Data shows housing tenure trends continuing
Published: 5 March 2015 | Author: Bernard Clarke
- The rate of home-ownership has been falling since 2005 reaching 63% in 2013-14 from 71%.
- Home-ownership as a tenure is likely to decline further in the future with the age profile shifting to older people.
- However, the Right to Buy scheme has been fundamental in driving the rate of home-ownership from 1980 to 2005.
The release of the English Housing Survey report for 2013-14 has attracted widespread market commentary, though many of the trends highlighted have been in place for a number of years.
Taking a big step back, owner-occupiers accounted for about 57% of all households in 1980, while private renters were 12% and social renters were 31% of all households. Fast forward 25 years to 2005 and there has been a large increase in the proportion of owner-occupiers, to its highest ever recorded level at just under 71%. The proportion of those privately renting has largely stayed the same as it was in 1980, at roughly 12%. This means a fall in the social rented sector to account for the increase in the proportion of owner-occupiers. In 2005, the social rented sector accounted for just under 18% of all households, down from 31%.
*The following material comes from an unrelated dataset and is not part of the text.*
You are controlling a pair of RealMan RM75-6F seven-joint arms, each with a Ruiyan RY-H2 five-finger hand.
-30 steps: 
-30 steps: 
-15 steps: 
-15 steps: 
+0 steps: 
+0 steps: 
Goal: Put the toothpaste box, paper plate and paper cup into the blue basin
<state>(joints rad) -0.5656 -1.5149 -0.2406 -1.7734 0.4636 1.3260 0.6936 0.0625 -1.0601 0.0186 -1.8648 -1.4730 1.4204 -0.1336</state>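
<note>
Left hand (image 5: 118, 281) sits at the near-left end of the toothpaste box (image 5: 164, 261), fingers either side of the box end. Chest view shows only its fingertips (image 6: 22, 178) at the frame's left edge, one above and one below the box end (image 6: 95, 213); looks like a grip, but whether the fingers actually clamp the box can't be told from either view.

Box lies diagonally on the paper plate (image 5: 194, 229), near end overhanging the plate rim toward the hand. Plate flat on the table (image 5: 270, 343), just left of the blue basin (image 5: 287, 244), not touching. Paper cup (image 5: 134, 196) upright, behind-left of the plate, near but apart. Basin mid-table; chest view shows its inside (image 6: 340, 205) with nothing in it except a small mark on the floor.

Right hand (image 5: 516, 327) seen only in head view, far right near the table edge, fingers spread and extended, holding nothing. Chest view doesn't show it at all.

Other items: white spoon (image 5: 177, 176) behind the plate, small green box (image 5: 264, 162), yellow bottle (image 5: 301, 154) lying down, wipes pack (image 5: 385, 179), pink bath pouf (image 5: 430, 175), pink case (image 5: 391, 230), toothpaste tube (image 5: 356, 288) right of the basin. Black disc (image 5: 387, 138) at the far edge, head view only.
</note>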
Chart 1: Trends in tenure, 1980 to 2013-14
The Right to Buy scheme has been fundamental in driving these changes. The scheme, which allows eligible council tenants to buy their home at a discount, helped make more than 1.7 million households home-owners from 1980 to 2005. To give this figure some context, there were 17 million households in 1980 and 20.9 million in 2005, meaning Right to Buy helped push owner-occupier rates up by around 10 percentage points over this time period.
As the Right to Buy scheme wound down in the mid to late 2000s, it has been accompanied with a decline in the rate of home-ownership, which fell to 63% in 2013-14.
After the early 1990s recession, there was a fall in the proportion of younger households getting on the housing ladder. This coincides with the renaissance of the private rented sector and the growth of buy-to-let activity.
This fall in the proportion of home-ownership in the younger age brackets is partly down to lifestyle changes, such as opting to attend university or preferring to enter the rented sector for more flexibility. But other factors such as falling availability of social housing and the issue of affordability have left young people with little choice but to enter the private rented sector. This is most clearly seen in the youngest age bracket, the under 25s. Back in 1993, roughly a third of under 25s were home-owners. In 2013-14, survey data shows about 9% of those in the same age group were home-owners.
While the median age of a first-time buyer has not changed much, there has been a clear delay in the age at which people become home-owners. It is now the case that many first-time buyers will purchase a property in their late 20s, as opposed to early 20s. As well as purchasing later, the number of first-time buyers has fallen too. First-time buyer numbers close to 500,000 per year would reflect the normal levels seen between 1993 and 2003, compared to the latest annual figure of 311,500 in 2014.
The impact of these delays feeds into changing tenure patterns. In the early 90s, the group with the highest proportion of home-ownership was the 45-54 year olds. Twenty years on, in 2013-14, peak home-ownership sits with those aged 65 and over, with the majority owning their house outright. It will not come as a surprise that those who were in the 45-54 year old age group 20 years ago are the same people who are in the 65 and over group now. Increased life expectancy is also helping this shift, with people on average living six years longer now than they did in 1990, according to the World Bank.
Chart 2: Proportion of home-owners by age group
While many young people favour home-ownership, they are realistic enough to realise that in the short term, their options are between the private rented sector and staying at home. More recently though, there has been a large increase in 20-34 year olds living with their parents, with the increase becoming sharper since the economic downturn. This highlights that affordability in the private rented sector may also be an issue for young people as more of them live at home.
As these trends are not likely to change in the foreseeable future, we shall expect to see overall home-ownership rates decline further and become even more concentrated amongst older people. This gives some credence to those which project home-ownership is set to become a minority within the next 20 years, in the absence of significant shifts in housing policy.
The deep-seated nature of these changes means that to turn things around we will need a corresponding length of time in which policy-makers will need concerted joined-up measures to promote housing supply and improve access to home-ownership. The CML manifesto outlines a housing strategy that first accepts the current state of the housing market and aims to bring about a house building programme to keep up with the growth in the number of households and make best use of the existing housing stock.